[Your assignment]
Copy out the data in full and exactly, passing over the pictures.

[Opening Exercise material section]

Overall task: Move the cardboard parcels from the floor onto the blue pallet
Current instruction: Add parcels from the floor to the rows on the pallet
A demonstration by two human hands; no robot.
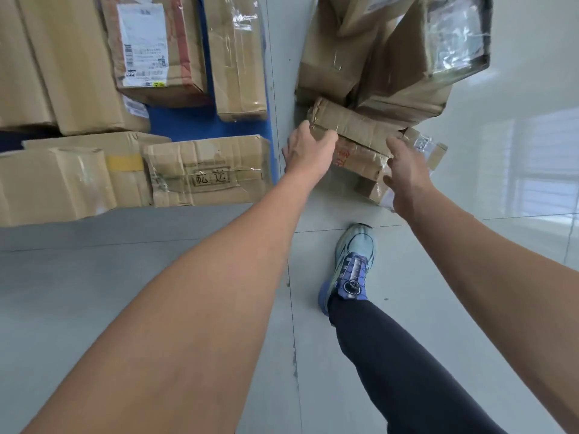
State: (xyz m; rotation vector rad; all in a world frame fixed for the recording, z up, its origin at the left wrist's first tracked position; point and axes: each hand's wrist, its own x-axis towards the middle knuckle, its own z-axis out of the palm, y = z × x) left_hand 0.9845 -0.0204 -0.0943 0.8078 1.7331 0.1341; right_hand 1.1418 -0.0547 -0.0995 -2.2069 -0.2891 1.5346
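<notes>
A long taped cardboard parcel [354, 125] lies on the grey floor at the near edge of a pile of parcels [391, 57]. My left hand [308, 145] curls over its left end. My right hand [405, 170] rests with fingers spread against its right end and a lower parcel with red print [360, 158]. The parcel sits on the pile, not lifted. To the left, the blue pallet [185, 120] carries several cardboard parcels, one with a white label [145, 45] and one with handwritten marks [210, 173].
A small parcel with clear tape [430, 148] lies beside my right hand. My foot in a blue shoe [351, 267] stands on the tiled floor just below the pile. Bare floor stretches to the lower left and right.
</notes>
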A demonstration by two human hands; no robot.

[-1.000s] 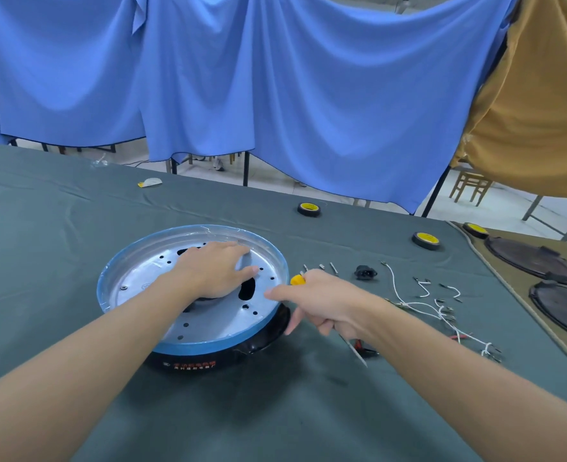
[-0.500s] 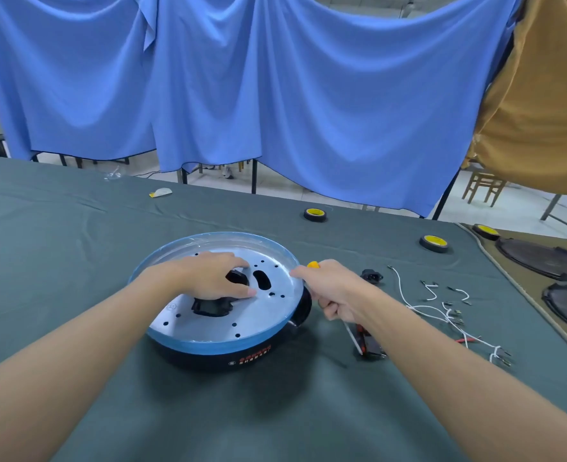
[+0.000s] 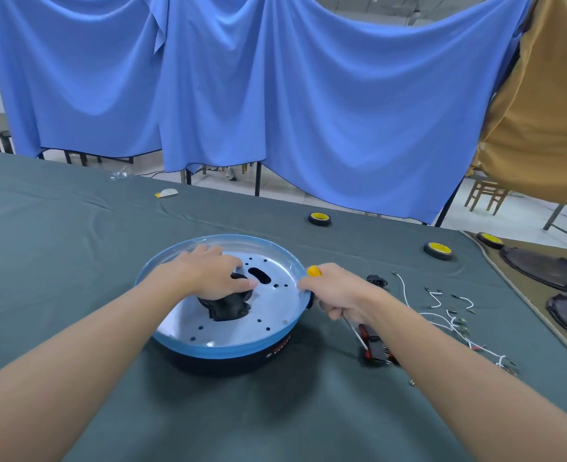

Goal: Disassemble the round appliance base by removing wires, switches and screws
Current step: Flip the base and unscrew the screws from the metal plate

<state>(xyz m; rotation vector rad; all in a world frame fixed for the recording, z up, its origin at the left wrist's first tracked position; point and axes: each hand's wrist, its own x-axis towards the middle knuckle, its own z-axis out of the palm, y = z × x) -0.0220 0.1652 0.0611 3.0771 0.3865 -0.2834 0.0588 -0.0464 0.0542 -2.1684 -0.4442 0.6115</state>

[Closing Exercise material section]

[Written answer]
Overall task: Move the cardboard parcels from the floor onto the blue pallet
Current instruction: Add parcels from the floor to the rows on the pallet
A demonstration by two human hands; no robot.
State: (xyz m; rotation vector rad; all in a world frame fixed for the recording, z up, its origin at the left wrist's first tracked position; point and axes: each hand's wrist, its own x-axis towards the middle knuckle, its own z-axis out of the palm, y = z × x) left_hand 0.9845 -0.0204 -0.0943 0.8078 1.7331 0.1341; right_hand 1.1418 -0.0547 -0.0995 -2.2069 -0.2891 1.5346
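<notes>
A long taped cardboard parcel [354, 125] lies on the grey floor at the near edge of a pile of parcels [391, 57]. My left hand [308, 145] curls over its left end. My right hand [405, 170] rests with fingers spread against its right end and a lower parcel with red print [360, 158]. The parcel sits on the pile, not lifted. To the left, the blue pallet [185, 120] carries several cardboard parcels, one with a white label [145, 45] and one with handwritten marks [210, 173].
A small parcel with clear tape [430, 148] lies beside my right hand. My foot in a blue shoe [351, 267] stands on the tiled floor just below the pile. Bare floor stretches to the lower left and right.
</notes>
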A demonstration by two human hands; no robot.

[-1.000s] 
[-0.500s] 
[+0.000s] 

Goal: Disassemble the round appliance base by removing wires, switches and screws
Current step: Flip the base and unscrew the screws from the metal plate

<state>(xyz m; rotation vector rad; all in a world frame fixed for the recording, z up, its origin at the left wrist's first tracked position; point and axes: each hand's wrist, its own x-axis towards the middle knuckle, its own z-axis out of the palm, y = z × x) -0.0220 0.1652 0.0611 3.0771 0.3865 -0.2834 0.0588 -0.0464 0.0542 -2.1684 -0.4442 0.6115</state>

An answer has been given, and the exercise is complete.